Argentina reforça policiamento após ocupações de terrenos

A presidente da Argentina, Cristina Fernández de Kirchner, ordenou na segunda-feira a mobilização de 6.000 policiais adicionais para a periferia de Buenos Aires, em reação a incidentes violentos ligados a ocupações de terrenos.

HELEN PO, REUTERS

20 de dezembro de 2010 | 21h03

Três pessoas morreram neste mês num confronto entre moradores do subúrbio chamado Villa Soldati e milhares de sem-teto que armaram barracas em um parque municipal para reivindicar moradias.

O incidente foi o fato mais grave no governo de Cristina desde a morte do marido, antecessor e mentor político dela, Néstor Kirchner, em 27 de outubro. Críticos acusaram o governo centro-esquerdista de ter lidado mal com o caso.

Cristina, que anunciou a criação de um Ministério da Segurança uma semana depois dos confrontos, buscou na segunda-feira, ao anunciar o reforço policial, salientar ainda mais seu compromisso de combater a criminalidade e manter a lei e a ordem.

"O direito de viver pacificamente, sem crimes, é o direito de cada cidadão", disse a presidente, que apoia a polêmica decisão do seu novo ministro da Segurança de proibir a polícia de usar munição real e balas de borracha em manifestações.

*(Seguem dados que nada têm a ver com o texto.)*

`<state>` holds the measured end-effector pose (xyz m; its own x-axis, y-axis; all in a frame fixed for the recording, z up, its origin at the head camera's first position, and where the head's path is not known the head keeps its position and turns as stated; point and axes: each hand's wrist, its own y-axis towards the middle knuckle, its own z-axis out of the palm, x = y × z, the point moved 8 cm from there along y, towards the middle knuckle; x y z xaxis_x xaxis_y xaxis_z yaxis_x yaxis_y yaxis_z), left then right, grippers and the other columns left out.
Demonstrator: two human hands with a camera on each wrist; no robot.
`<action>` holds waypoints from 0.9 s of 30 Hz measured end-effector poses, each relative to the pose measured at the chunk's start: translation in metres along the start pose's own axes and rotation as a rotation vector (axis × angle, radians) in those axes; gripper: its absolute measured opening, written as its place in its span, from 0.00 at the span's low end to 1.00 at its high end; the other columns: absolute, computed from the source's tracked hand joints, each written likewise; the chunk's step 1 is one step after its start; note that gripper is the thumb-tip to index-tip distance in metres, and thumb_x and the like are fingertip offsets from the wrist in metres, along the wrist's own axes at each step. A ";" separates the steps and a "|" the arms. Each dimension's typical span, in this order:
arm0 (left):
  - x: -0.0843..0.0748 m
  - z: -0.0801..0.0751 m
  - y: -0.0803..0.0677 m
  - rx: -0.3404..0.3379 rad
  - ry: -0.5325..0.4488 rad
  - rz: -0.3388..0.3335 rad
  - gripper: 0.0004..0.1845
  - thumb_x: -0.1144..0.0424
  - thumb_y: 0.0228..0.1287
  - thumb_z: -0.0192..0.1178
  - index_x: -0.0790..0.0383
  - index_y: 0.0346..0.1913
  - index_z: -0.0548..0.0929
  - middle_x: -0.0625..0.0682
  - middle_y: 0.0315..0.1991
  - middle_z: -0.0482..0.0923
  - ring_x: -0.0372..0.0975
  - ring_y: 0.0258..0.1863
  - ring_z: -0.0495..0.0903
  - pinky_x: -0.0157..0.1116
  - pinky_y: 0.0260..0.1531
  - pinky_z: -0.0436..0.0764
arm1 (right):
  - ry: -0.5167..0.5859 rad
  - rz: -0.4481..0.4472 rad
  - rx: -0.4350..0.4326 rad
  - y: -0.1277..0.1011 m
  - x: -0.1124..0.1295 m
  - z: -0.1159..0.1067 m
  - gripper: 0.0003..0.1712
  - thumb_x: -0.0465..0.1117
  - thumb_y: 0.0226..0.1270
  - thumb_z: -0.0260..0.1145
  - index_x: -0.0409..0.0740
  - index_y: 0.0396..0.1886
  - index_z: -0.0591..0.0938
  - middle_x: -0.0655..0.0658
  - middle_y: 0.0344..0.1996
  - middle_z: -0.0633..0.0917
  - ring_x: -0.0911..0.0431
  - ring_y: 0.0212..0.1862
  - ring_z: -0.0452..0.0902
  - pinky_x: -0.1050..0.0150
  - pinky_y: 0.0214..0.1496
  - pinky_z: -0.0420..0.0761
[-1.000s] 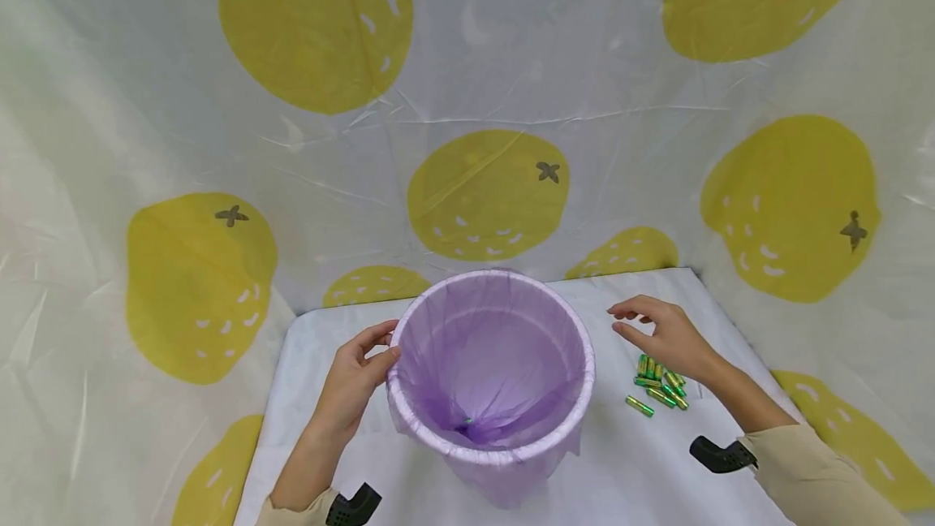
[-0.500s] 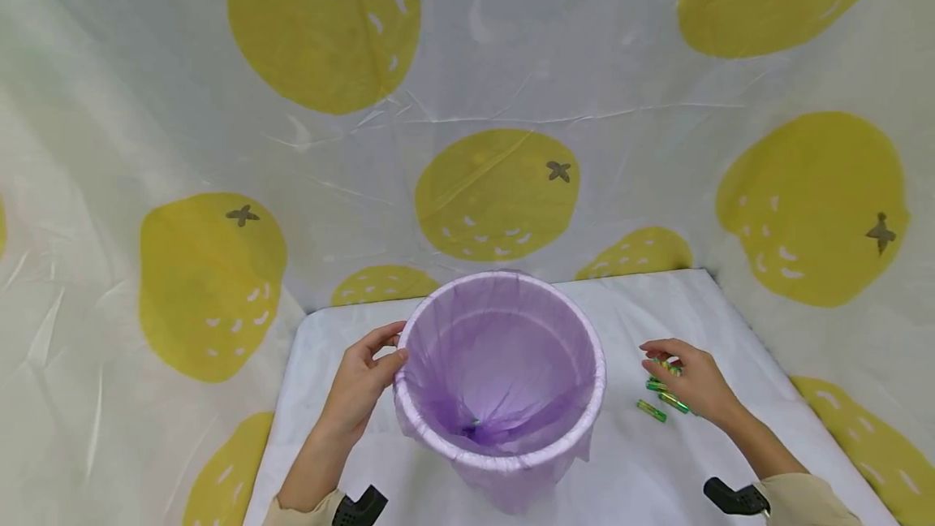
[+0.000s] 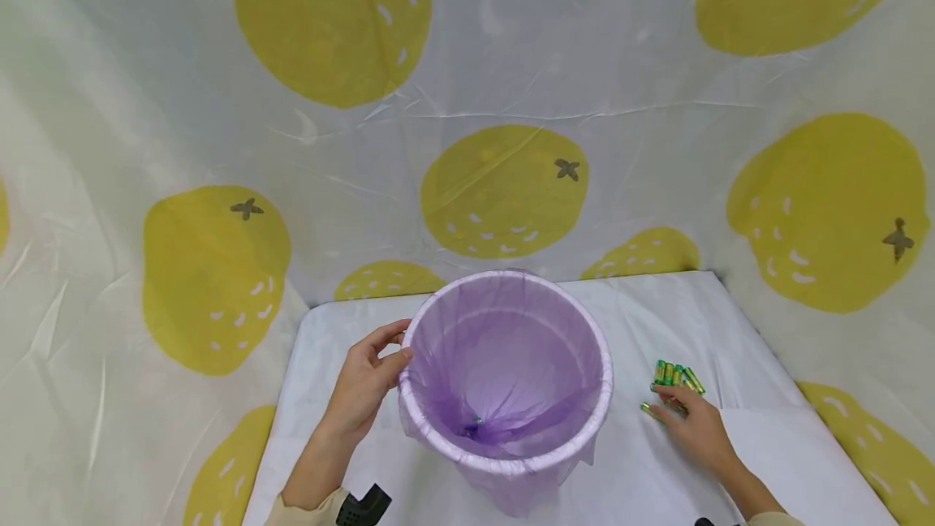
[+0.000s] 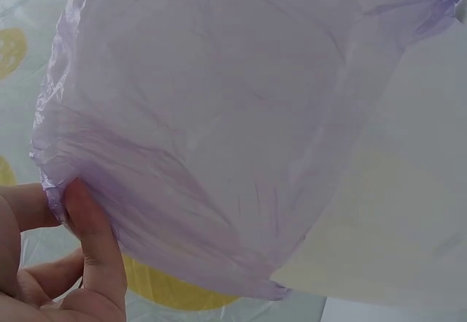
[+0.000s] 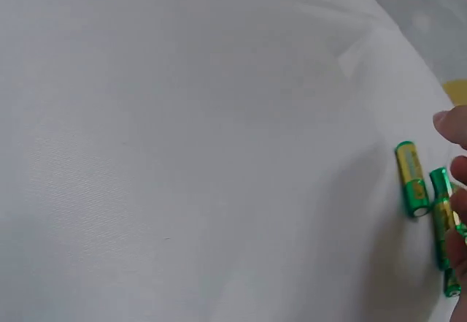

"Não se pode avançar da mesma forma quando você está lidando com criminosos organizados e com manifestações sociais, mesmo quando esses manifestantes se comportam de uma forma que não deveria ser imitada", acrescentou Cristina em discurso transmitido televisão.

Cristina, que sempre se mostra preocupada com as questões de direitos humanos, propõe o uso moderado da força policial, mas alguns adversários direitistas dizem que seria necessária mais dureza no combate ao crime - inclusive no caso das ocupações de terrenos.

A dez meses de uma eleição em que ela deve buscar um novo mandato, a criminalidade aparece como a maior preocupação dos eleitores argentinos.

Numa recente pesquisa do instituto Equis na Grande Buenos Aires, 70,8 por cento dos entrevistados disseram que a criminalidade é o maior problema argentino, bem acima do desemprego, da educação e da inflação.

A situação é particularmente grave para moradores das áreas urbanas da província de Buenos Aires, que cerca a capital propriamente dita. Essa é uma região que abriga quase um quarto do eleitorado argentino, e que tradicionalmente é uma importante base eleitoral do kirchnerismo.

As imagens de jovens encapuzados atirando pedras contra famílias de sem-teto na Villa Soldati são desconfortáveis para a presidente, que costuma destacar os esforços do seu governo para redistribuir riquezas. Alguns dos sem-teto dizem não ter mais condições de pagar aluguéis mensais em torno de cem dólares nas favelas próximas dali.